Page 13 of Twenty-One Stories


  Philip had never seen the girl, but he remembered Baines had a niece. She was thin and drawn, and she wore a white mackintosh; she meant nothing to Philip; she belonged to a world about which he knew nothing at all. He couldn’t make up stories about her, as he could make them up about withered Sir Hubert Reed, the Permanent Secretary, about Mrs Wince-Dudley who came up once a year from Penstanley in Suffolk with a green umbrella and an enormous black handbag, as he could make them up about the upper servants in all the houses where he went to tea and games. She just didn’t belong. He thought of mermaids and Undine, but she didn’t belong there either, nor to the adventures of Emil, nor to the Bastables. She sat there looking at an iced pink cake in the detachment and mystery of the completely disinherited, looking at the half-used pots of powder which Baines had set out on the marble-topped table between them.

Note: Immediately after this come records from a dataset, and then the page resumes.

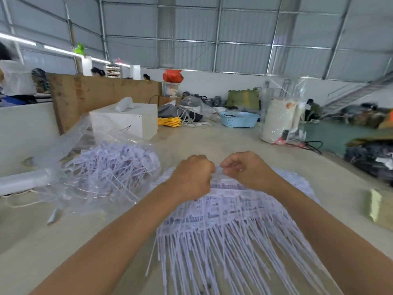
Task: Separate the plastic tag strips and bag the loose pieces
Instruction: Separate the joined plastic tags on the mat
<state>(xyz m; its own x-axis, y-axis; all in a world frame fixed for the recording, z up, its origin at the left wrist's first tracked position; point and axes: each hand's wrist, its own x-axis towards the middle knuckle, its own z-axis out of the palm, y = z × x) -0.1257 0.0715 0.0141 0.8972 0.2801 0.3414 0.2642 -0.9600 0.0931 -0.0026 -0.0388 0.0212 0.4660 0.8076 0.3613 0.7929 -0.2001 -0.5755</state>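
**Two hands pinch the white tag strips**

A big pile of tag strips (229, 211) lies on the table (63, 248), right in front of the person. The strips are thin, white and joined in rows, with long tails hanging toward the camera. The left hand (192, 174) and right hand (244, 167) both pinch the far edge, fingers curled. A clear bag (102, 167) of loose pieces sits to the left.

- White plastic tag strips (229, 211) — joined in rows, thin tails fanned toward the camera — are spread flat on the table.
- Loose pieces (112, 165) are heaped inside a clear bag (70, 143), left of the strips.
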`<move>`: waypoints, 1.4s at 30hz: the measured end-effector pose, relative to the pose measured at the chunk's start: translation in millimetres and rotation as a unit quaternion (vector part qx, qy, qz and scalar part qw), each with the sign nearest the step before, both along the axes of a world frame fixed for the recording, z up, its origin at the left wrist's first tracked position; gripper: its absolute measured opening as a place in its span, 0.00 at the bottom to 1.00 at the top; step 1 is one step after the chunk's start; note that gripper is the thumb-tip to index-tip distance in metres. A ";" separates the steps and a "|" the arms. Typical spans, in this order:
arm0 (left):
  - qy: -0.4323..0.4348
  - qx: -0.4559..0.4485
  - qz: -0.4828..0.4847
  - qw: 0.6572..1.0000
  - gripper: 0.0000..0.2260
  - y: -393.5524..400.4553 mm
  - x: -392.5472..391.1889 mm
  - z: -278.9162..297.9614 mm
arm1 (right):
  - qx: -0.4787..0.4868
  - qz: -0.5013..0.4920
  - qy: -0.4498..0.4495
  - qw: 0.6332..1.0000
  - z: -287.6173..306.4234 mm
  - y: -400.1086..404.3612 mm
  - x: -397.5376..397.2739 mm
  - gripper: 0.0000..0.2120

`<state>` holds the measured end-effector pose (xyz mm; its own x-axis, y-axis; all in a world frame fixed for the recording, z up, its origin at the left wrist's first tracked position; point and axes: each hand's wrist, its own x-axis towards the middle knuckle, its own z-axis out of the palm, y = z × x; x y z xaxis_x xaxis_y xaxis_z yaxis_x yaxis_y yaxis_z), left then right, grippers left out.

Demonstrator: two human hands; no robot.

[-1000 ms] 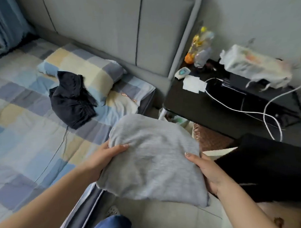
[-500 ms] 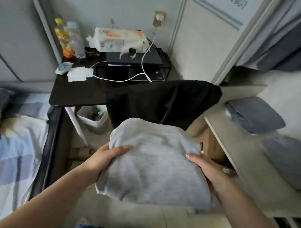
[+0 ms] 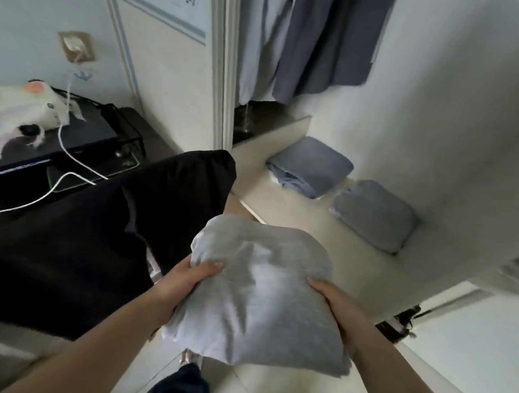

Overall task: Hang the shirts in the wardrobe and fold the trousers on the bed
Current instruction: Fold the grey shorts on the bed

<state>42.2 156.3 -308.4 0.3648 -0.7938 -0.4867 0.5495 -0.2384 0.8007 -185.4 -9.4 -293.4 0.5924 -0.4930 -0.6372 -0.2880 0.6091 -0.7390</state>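
A folded light grey garment (image 3: 258,293) is held in the air in front of me, just short of the wardrobe shelf (image 3: 284,206). My left hand (image 3: 187,282) grips its left edge with the thumb on top. My right hand (image 3: 334,304) grips its right edge the same way. Two folded blue-grey garments (image 3: 311,165) (image 3: 374,213) lie on the shelf. Shirts (image 3: 325,42) in grey and pale blue hang above the shelf inside the open wardrobe. The bed is out of view.
A black garment (image 3: 104,235) drapes over something at my left, close to the shelf's front corner. Behind it stands a dark side table (image 3: 142,136) with a black device, white cables and a white packet. The wardrobe's door frame (image 3: 224,68) rises at centre.
My view has swung right from the bed to the wardrobe. The grey folded garment has travelled with both hands toward the shelf; the grip is unchanged.
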 end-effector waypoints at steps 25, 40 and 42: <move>0.054 0.040 -0.297 0.953 0.21 -411.0 99.9 -42.3 | 0.026 -0.424 -0.039 0.904 -26.1 -236.4 66.2 0.20; -0.030 -0.002 -0.367 0.930 0.22 -673.8 13.9 -91.4 | -0.231 -0.427 0.138 0.864 -77.8 -493.7 -14.0 0.14; -0.033 0.010 -0.368 0.929 0.24 -696.4 3.0 -117.0 | -0.249 -0.436 0.171 0.848 -99.0 -514.3 -21.2 0.10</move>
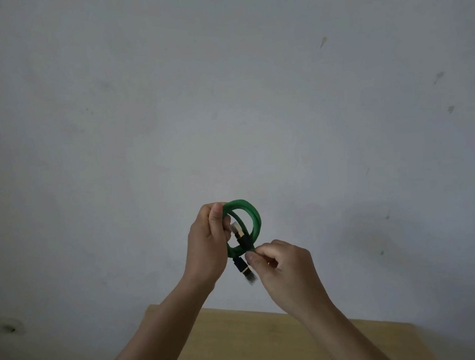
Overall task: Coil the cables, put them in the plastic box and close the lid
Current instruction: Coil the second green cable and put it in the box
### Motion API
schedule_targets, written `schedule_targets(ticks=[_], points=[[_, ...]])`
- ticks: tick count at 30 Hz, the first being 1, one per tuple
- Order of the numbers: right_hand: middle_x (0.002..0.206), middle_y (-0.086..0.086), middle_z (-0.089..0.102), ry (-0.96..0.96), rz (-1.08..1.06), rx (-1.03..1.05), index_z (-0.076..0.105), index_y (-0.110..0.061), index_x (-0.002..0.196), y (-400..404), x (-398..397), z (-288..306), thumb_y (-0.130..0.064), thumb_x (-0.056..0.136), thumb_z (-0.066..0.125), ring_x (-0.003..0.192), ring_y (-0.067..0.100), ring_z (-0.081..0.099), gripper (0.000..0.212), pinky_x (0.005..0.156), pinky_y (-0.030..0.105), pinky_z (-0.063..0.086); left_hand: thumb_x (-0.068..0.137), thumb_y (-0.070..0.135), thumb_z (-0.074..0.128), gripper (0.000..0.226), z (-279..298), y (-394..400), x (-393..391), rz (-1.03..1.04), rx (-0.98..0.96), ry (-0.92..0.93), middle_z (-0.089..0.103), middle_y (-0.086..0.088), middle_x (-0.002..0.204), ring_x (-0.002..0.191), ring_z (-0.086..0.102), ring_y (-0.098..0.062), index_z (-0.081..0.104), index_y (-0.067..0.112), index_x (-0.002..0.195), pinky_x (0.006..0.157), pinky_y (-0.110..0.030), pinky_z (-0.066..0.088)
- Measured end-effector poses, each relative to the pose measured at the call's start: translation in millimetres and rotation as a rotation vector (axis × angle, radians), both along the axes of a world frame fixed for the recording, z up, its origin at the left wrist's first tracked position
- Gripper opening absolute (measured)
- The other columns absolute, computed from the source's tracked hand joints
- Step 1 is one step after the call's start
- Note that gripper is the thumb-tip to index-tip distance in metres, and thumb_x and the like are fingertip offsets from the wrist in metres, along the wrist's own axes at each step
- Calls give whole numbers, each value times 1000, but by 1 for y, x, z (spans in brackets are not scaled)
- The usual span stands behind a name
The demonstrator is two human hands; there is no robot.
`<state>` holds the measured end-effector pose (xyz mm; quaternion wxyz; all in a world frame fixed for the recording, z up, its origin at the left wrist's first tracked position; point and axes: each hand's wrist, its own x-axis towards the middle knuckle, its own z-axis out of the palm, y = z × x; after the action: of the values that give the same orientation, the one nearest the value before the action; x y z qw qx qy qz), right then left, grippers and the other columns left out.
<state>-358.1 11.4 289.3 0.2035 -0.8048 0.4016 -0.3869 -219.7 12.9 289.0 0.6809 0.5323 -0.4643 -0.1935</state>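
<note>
In front of a pale wall (226,97), raised above the far edge of a wooden table (267,343), one green cable (253,216) is wound into a small coil of about two loops. The left hand (207,247) is closed around the coil's left side. The right hand (282,265) pinches the coil at its lower right with thumb and forefinger. Two connectors show: one (238,232) inside the loop, one (246,273) hanging below it. No box is in view.
</note>
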Motion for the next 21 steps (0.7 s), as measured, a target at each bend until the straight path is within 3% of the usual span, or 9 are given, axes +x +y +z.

  Baines was urging, hoping, entreating, commanding, and the girl looked at the tea and the china pots and cried. Baines passed his handkerchief across the table, but she wouldn’t wipe her eyes; she screwed it in her palm and let the tears run down, wouldn’t do anything, wouldn’t speak, would only put up a silent resistance to what she dreaded and wanted and refused to listen to at any price. The two brains battled over the tea-cups loving each other, and there came to Philip outside, beyond the ham and wasps and dusty Pimlico pane, a confused indication of the struggle.

  He was inquisitive and he didn’t understand and he wanted to know. He went and stood in the doorway to see better, he was less sheltered than he had ever been; other people’s lives for the first time touched and pressed and moulded. He would never escape that scene. In a week he had forgotten it, but it conditioned his career, the long austerity of his life; when he was dying, rich and alone, it was said that he asked: ‘Who is she?’

  Baines had won; he was cocky and the girl was happy. She wiped her face, she opened a pot of powder, and their fingers touched across the table. It occurred to Philip that it might be amusing to imitate Mrs Baines’s voice and to call ‘Baines’ to him from the door.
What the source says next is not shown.